Dataset items:
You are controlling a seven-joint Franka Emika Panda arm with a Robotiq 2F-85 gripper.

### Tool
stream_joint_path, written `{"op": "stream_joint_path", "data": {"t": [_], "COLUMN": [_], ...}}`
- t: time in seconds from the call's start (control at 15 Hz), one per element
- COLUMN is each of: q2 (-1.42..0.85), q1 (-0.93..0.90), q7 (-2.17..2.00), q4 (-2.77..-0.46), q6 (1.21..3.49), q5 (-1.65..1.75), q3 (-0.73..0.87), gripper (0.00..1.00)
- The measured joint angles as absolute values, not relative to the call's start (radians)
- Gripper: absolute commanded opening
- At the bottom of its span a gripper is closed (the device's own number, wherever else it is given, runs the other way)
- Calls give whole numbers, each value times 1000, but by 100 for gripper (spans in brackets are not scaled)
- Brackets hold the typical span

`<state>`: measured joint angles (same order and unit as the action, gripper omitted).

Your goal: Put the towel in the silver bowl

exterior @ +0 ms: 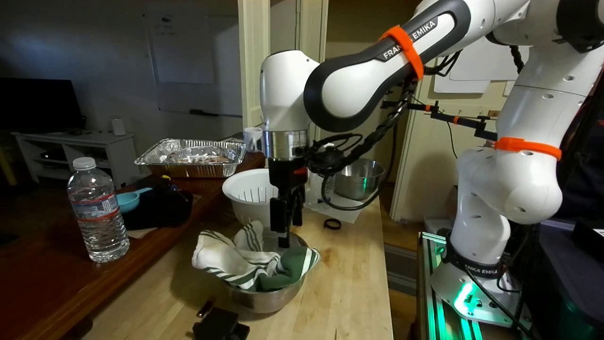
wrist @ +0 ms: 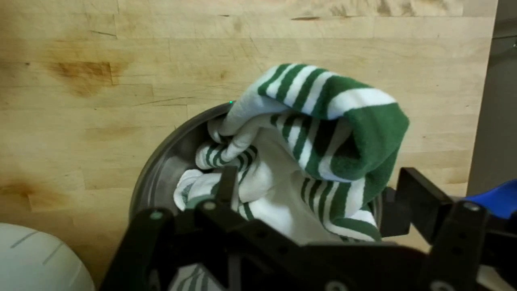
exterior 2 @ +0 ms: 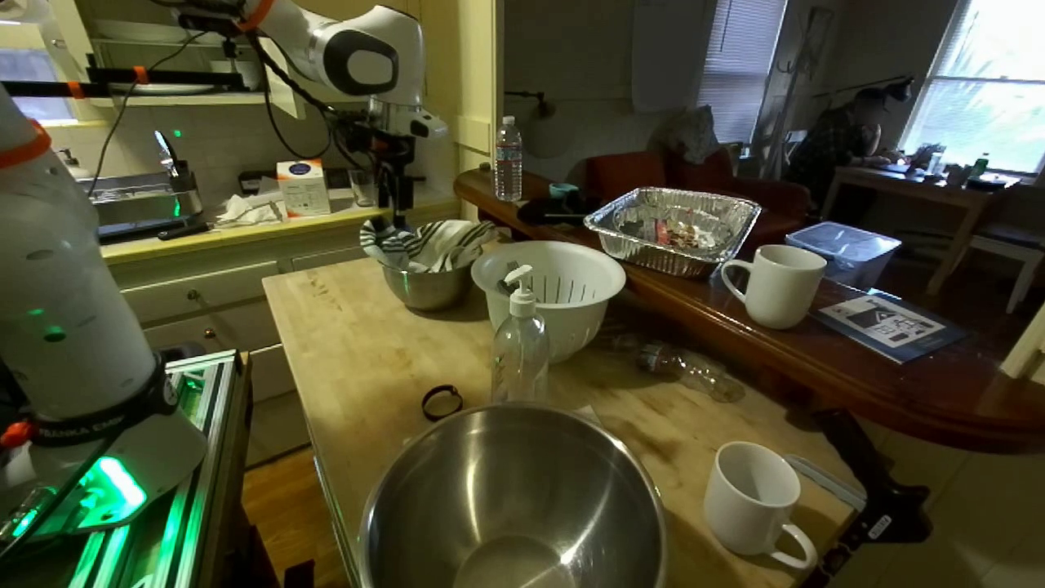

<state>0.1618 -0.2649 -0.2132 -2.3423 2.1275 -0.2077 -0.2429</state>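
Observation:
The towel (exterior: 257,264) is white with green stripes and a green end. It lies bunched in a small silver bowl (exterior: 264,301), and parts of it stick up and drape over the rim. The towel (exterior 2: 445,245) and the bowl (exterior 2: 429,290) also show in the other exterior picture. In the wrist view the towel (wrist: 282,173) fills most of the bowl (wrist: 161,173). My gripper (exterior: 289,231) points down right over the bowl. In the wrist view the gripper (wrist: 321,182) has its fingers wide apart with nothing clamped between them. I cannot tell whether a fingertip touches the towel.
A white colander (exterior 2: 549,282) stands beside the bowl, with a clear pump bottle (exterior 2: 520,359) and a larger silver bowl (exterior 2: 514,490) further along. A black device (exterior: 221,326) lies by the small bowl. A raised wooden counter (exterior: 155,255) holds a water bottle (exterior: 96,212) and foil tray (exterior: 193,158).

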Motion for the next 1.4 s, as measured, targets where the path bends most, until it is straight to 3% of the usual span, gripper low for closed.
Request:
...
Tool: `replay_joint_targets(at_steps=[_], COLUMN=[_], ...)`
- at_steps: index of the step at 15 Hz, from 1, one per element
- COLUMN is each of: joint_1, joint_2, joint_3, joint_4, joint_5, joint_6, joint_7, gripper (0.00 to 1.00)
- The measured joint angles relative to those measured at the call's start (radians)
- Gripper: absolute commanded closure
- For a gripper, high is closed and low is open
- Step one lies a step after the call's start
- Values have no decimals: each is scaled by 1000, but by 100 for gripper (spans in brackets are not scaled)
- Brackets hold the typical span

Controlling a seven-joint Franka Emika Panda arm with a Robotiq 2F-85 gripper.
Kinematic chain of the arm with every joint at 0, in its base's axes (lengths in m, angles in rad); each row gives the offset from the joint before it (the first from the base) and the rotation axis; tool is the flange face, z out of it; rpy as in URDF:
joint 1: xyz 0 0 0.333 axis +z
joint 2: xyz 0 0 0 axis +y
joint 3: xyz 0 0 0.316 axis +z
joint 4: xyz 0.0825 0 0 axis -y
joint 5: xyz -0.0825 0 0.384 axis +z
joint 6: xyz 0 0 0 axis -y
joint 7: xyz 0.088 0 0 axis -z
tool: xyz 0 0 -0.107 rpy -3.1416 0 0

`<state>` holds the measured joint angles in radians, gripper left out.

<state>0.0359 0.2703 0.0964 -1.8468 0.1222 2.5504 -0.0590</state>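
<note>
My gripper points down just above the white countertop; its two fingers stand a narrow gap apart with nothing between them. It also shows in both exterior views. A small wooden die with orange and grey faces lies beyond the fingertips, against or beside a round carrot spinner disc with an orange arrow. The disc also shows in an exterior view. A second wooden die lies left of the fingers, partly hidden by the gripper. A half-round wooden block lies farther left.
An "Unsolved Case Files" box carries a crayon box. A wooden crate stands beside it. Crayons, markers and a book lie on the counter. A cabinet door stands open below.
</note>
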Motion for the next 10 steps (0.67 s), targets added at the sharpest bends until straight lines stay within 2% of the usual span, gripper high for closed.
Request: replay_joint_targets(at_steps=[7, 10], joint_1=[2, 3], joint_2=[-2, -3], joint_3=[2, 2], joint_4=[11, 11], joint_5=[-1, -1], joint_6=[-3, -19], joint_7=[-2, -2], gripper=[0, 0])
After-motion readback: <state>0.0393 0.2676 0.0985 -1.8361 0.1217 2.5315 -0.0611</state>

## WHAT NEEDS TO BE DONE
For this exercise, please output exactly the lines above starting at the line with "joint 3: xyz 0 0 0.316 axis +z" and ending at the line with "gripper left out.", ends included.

## RESPONSE TO THIS TASK
joint 3: xyz 0 0 0.316 axis +z
joint 4: xyz 0.0825 0 0 axis -y
joint 5: xyz -0.0825 0 0.384 axis +z
joint 6: xyz 0 0 0 axis -y
joint 7: xyz 0.088 0 0 axis -z
tool: xyz 0 0 -0.107 rpy -3.1416 0 0

`<state>` holds the measured joint angles in radians, gripper left out.

The exercise is finished.